Exercise brief: Print the data below verbatim, minus images.

Dataset extract:

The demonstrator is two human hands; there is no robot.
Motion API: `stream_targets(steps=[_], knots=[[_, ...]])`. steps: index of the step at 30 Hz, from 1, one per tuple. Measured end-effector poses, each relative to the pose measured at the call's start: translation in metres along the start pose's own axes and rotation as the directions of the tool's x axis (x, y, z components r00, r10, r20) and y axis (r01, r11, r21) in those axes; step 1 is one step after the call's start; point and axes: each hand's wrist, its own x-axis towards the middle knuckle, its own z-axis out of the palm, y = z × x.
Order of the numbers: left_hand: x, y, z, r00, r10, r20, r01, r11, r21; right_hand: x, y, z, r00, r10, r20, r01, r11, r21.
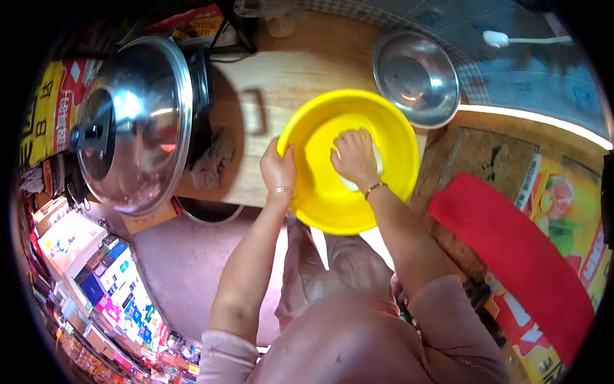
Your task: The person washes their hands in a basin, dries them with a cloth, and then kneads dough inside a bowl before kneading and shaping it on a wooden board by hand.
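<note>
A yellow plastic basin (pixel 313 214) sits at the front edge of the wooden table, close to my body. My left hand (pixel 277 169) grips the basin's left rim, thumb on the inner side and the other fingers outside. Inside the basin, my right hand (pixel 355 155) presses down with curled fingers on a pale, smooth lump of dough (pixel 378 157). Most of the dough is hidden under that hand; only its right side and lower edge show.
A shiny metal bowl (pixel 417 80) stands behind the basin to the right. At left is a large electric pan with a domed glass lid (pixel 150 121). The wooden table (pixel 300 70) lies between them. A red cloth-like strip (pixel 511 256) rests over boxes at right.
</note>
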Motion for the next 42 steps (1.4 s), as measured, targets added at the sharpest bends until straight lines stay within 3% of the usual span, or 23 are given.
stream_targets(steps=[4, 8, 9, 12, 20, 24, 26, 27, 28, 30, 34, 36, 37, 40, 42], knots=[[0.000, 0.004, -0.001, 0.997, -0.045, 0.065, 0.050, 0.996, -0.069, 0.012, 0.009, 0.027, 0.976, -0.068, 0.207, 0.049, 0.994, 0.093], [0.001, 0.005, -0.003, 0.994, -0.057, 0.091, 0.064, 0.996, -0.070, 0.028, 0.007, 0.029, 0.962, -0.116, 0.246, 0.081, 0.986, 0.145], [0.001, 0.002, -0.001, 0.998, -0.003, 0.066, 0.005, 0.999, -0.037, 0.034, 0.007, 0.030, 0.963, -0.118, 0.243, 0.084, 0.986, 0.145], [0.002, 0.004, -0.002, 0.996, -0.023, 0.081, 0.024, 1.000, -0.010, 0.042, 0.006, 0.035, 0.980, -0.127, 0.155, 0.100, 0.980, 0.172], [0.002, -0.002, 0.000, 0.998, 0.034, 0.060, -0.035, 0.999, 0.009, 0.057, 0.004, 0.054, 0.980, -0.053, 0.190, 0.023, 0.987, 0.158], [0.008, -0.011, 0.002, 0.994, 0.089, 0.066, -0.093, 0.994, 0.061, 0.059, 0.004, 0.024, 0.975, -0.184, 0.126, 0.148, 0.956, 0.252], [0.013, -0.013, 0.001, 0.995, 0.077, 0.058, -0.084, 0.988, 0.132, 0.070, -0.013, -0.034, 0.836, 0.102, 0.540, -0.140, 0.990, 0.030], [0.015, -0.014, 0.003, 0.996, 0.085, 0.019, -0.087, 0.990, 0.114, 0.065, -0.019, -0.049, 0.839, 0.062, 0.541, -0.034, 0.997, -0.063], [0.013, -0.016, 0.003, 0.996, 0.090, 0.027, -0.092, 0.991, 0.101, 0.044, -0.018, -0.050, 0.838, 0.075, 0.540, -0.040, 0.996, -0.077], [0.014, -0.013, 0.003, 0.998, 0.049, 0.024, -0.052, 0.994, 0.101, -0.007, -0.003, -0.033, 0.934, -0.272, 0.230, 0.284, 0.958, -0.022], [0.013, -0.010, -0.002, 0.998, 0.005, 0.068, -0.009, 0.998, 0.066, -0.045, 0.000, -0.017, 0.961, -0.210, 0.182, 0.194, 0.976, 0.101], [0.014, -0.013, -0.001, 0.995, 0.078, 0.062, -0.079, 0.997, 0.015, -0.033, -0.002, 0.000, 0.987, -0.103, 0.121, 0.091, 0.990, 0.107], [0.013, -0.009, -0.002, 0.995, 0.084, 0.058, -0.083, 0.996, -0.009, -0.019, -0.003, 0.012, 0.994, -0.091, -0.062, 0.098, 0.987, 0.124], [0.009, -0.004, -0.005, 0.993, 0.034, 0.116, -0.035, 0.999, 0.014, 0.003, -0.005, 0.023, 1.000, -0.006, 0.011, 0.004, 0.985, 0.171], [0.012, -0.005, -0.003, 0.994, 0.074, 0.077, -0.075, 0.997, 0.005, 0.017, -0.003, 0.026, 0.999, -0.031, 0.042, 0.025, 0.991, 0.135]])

Problem solution:
The demonstrator is two human hands; there is no robot.
Motion API: `stream_targets(steps=[_], knots=[[_, ...]])`. steps: index of the step at 30 Hz, from 1, one per tuple. Measured end-effector poses, each relative to the pose measured at the call's start: translation in metres along the start pose's own axes and rotation as the directions of the tool's x axis (x, y, z components r00, r10, r20) and y axis (r01, r11, r21) in those axes; step 1 is one step after the call's start; point and axes: each hand's wrist, its own x-axis towards the middle knuckle, its own z-axis out of the palm, y = z × x.
Order of the numbers: left_hand: x, y, z, r00, r10, r20, r01, r11, r21; right_hand: x, y, z, r00, r10, r20, r01, r11, r21.
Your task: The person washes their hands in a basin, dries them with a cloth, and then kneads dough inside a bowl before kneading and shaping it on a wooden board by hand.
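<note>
A yellow plastic basin (pixel 313 214) sits at the front edge of the wooden table, close to my body. My left hand (pixel 277 169) grips the basin's left rim, thumb on the inner side and the other fingers outside. Inside the basin, my right hand (pixel 355 155) presses down with curled fingers on a pale, smooth lump of dough (pixel 378 157). Most of the dough is hidden under that hand; only its right side and lower edge show.
A shiny metal bowl (pixel 417 80) stands behind the basin to the right. At left is a large electric pan with a domed glass lid (pixel 150 121). The wooden table (pixel 300 70) lies between them. A red cloth-like strip (pixel 511 256) rests over boxes at right.
</note>
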Motion for the next 42 steps (1.4 s), as measured, targets added at the sharpest bends until straight lines stay within 3% of the usual span, or 23 are given.
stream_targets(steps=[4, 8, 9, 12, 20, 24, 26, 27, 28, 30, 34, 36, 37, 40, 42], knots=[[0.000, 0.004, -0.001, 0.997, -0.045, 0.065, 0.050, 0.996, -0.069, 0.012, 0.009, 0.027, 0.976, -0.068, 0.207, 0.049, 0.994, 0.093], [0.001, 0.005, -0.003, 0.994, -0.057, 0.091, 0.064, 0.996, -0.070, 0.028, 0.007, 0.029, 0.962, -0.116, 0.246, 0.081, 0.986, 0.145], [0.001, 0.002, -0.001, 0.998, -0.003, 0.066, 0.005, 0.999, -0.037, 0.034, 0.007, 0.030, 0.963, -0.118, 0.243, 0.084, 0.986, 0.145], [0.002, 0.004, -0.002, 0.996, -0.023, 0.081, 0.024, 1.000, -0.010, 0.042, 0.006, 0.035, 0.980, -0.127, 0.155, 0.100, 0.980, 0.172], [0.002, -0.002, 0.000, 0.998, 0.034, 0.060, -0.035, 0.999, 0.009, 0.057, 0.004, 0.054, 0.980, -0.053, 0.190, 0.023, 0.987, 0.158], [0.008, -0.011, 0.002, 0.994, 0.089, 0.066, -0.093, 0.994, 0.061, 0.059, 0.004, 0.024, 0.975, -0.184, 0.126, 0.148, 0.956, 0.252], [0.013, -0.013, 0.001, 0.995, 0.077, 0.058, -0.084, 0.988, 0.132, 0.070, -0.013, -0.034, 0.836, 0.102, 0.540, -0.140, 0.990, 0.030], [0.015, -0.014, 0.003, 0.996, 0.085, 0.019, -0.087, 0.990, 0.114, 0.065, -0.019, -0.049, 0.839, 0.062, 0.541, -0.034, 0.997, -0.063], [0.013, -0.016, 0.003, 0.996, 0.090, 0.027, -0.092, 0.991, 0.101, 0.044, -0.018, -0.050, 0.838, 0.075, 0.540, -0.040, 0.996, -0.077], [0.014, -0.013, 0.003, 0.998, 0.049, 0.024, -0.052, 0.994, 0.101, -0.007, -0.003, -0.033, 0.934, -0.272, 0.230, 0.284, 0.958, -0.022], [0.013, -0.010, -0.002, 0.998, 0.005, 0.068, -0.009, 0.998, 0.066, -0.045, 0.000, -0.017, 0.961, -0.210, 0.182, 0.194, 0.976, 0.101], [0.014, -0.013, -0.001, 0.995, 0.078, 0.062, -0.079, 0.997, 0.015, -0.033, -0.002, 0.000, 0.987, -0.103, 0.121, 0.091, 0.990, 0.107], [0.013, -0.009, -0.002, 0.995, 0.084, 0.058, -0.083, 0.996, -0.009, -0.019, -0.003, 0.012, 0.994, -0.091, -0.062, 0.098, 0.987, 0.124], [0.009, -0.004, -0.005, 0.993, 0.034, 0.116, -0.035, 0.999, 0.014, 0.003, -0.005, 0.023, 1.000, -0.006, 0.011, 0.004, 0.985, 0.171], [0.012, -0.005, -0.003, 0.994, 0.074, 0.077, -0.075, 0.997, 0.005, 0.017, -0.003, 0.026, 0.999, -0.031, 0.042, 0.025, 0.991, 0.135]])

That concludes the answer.